What is needed
Please write out the entire listing below exactly, excluding its pictures.

Input data
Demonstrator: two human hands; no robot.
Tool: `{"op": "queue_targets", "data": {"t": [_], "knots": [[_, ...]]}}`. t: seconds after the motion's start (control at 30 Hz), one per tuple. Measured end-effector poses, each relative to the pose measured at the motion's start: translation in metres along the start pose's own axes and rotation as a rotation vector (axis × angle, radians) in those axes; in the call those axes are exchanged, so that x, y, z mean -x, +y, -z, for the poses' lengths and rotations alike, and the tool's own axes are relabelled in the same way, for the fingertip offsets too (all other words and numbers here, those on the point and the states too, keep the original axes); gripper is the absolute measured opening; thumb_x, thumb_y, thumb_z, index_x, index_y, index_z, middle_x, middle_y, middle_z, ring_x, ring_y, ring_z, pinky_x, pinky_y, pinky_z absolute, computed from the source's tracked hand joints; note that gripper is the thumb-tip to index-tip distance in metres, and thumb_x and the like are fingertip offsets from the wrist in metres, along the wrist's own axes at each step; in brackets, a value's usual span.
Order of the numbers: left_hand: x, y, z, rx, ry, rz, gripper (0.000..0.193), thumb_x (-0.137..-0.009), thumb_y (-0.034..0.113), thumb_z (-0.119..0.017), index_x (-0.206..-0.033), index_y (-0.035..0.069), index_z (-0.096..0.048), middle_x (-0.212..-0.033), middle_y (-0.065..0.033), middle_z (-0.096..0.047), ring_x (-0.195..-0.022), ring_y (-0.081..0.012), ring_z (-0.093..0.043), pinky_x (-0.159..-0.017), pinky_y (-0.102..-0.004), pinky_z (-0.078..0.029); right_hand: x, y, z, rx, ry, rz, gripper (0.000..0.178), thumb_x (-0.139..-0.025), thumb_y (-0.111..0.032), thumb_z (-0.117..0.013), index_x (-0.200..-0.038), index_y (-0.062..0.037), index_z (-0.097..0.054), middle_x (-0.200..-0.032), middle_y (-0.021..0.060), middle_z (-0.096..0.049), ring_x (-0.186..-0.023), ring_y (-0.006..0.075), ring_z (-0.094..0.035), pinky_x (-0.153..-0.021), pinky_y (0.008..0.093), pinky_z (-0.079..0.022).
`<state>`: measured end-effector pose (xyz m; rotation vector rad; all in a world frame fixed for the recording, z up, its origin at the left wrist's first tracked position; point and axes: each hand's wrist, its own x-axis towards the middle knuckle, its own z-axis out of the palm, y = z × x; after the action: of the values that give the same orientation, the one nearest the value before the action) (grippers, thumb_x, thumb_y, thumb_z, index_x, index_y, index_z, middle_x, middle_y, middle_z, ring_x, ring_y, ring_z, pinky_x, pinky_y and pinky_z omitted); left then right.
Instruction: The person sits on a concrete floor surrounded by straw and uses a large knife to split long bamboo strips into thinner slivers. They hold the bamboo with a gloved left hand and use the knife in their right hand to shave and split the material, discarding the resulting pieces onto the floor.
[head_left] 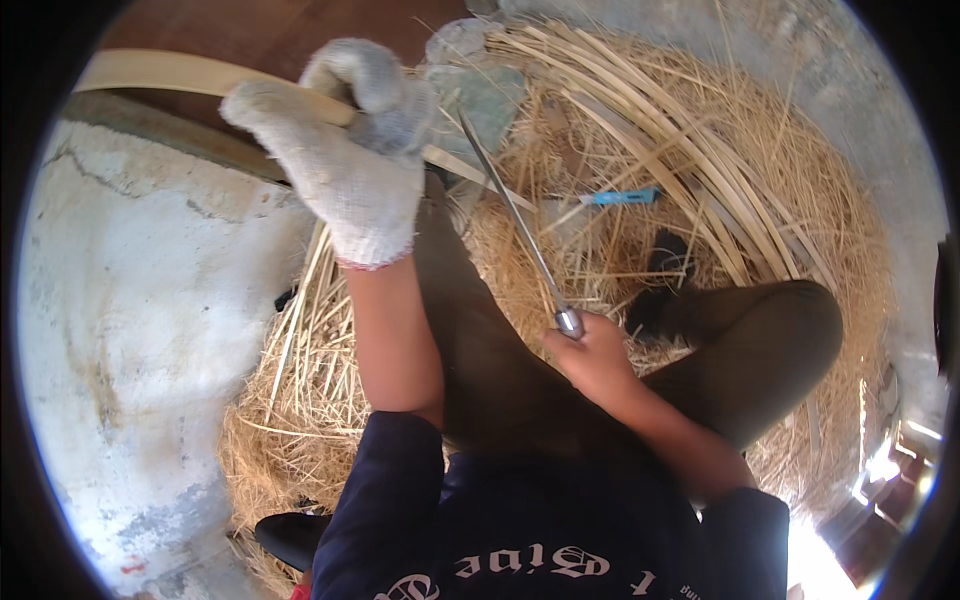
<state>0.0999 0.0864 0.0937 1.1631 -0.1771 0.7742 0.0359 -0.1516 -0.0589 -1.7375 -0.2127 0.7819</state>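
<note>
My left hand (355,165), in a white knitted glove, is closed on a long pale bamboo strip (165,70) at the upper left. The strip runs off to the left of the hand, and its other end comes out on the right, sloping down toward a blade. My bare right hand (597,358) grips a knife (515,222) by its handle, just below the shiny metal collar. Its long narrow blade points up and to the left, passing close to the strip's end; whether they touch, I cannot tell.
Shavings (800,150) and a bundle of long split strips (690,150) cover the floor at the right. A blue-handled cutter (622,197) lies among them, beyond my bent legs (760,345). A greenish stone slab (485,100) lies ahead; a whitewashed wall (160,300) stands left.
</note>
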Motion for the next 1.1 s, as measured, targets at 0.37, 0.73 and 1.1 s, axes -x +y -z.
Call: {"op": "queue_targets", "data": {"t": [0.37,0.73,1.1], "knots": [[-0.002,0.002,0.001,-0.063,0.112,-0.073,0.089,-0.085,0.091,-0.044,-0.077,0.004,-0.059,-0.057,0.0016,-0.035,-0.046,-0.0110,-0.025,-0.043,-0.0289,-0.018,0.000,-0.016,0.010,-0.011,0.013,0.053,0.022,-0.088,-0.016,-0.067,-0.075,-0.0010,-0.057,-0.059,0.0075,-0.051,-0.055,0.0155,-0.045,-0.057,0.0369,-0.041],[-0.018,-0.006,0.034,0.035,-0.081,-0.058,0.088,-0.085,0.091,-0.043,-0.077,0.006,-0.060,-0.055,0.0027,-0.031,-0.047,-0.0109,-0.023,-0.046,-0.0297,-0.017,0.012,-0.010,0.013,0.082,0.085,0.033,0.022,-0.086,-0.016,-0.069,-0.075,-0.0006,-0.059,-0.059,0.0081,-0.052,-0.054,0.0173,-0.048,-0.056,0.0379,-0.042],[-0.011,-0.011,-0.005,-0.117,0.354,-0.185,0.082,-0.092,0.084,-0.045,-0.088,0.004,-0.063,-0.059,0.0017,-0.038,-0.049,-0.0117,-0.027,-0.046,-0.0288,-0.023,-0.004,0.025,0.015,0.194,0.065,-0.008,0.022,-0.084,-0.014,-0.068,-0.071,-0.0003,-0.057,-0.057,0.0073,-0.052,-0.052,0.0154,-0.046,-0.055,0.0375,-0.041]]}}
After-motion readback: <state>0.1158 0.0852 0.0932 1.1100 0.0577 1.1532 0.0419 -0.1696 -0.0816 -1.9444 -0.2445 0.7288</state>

Result of this task
Demonstrator: two human hands; no robot.
Tool: `{"op": "queue_targets", "data": {"t": [_], "knots": [[_, ...]]}}`. t: seconds after the motion's start (control at 30 Hz), one per tuple. Measured end-effector poses, each relative to the pose measured at the motion's start: translation in metres along the start pose's own axes and rotation as a rotation vector (axis × angle, radians) in those axes; in the call those axes are exchanged, so that x, y, z mean -x, +y, -z, for the poses' lengths and rotations alike, and the tool's own axes are relabelled in the same way, for the fingertip offsets too (all other words and numbers here, those on the point and the states too, keep the original axes); gripper is the absolute measured opening; thumb_x, thumb_y, thumb_z, index_x, index_y, index_z, middle_x, middle_y, middle_z, ring_x, ring_y, ring_z, pinky_x, pinky_y, pinky_z absolute, computed from the source's tracked hand joints; note that gripper is the thumb-tip to index-tip distance in metres, and thumb_x and the like are fingertip offsets from the wrist in metres, along the wrist's own axes at each step; in brackets, a value's usual span.
Order of the numbers: left_hand: x, y, z, rx, ry, rz, gripper (0.000..0.193), thumb_x (-0.137..-0.009), thumb_y (-0.034..0.113), thumb_z (-0.119..0.017), index_x (-0.206..-0.033), index_y (-0.035..0.069), index_z (-0.096..0.048), middle_x (-0.212..-0.033), middle_y (-0.065..0.033), middle_z (-0.096..0.047), ring_x (-0.195..-0.022), ring_y (-0.081..0.012), ring_z (-0.093..0.043), pinky_x (-0.159..-0.017), pinky_y (-0.102..-0.004), pinky_z (-0.078..0.029); right_hand: x, y, z, rx, ry, rz, gripper (0.000..0.178), thumb_x (-0.139..-0.025), thumb_y (-0.111..0.032), thumb_z (-0.117..0.013), index_x (-0.200..-0.038), index_y (-0.062..0.037), index_z (-0.097..0.054), middle_x (-0.200..-0.032), middle_y (-0.021..0.060), middle_z (-0.096..0.049), ring_x (-0.186..-0.023), ring_y (-0.006..0.075), ring_z (-0.094..0.035), pinky_x (-0.153..-0.021), pinky_y (0.008..0.093), pinky_z (-0.079..0.022).
`<state>`: measured end-effector pose (xyz m; rotation vector rad; all in a world frame fixed for the recording, z up, its origin at the left wrist's first tracked position; point and axes: each hand's wrist, its own x-axis towards the middle knuckle, its own z-axis out of the palm, y = z × x; after the action: of the values that give the same orientation, the one nearest the value before the action) (grippers, thumb_x, thumb_y, thumb_z, index_x, index_y, index_z, middle_x, middle_y, middle_z, ring_x, ring_y, ring_z, pinky_x, pinky_y and pinky_z omitted); left then right.
Instruction: The person sits on a concrete floor surrounded by straw and uses a large knife to split long bamboo strips into thinner slivers. They hold the bamboo with a gloved left hand and use the knife in their right hand to shave and split the material, discarding the resulting pieces onto the floor.
[head_left] 
<state>0.0999 0.0864 0.0937 1.1631 -0.1771 0.7742 0.0359 -0.1516 -0.0589 -1.7375 -0.2127 0.7819</state>
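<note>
My left hand (355,165), in a white knitted glove, is closed on a long pale bamboo strip (165,70) at the upper left. The strip runs off to the left of the hand, and its other end comes out on the right, sloping down toward a blade. My bare right hand (597,358) grips a knife (515,222) by its handle, just below the shiny metal collar. Its long narrow blade points up and to the left, passing close to the strip's end; whether they touch, I cannot tell.
Shavings (800,150) and a bundle of long split strips (690,150) cover the floor at the right. A blue-handled cutter (622,197) lies among them, beyond my bent legs (760,345). A greenish stone slab (485,100) lies ahead; a whitewashed wall (160,300) stands left.
</note>
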Motion for the next 1.1 s, as measured, targets at 0.37, 0.73 and 1.1 s, axes -x +y -z.
Call: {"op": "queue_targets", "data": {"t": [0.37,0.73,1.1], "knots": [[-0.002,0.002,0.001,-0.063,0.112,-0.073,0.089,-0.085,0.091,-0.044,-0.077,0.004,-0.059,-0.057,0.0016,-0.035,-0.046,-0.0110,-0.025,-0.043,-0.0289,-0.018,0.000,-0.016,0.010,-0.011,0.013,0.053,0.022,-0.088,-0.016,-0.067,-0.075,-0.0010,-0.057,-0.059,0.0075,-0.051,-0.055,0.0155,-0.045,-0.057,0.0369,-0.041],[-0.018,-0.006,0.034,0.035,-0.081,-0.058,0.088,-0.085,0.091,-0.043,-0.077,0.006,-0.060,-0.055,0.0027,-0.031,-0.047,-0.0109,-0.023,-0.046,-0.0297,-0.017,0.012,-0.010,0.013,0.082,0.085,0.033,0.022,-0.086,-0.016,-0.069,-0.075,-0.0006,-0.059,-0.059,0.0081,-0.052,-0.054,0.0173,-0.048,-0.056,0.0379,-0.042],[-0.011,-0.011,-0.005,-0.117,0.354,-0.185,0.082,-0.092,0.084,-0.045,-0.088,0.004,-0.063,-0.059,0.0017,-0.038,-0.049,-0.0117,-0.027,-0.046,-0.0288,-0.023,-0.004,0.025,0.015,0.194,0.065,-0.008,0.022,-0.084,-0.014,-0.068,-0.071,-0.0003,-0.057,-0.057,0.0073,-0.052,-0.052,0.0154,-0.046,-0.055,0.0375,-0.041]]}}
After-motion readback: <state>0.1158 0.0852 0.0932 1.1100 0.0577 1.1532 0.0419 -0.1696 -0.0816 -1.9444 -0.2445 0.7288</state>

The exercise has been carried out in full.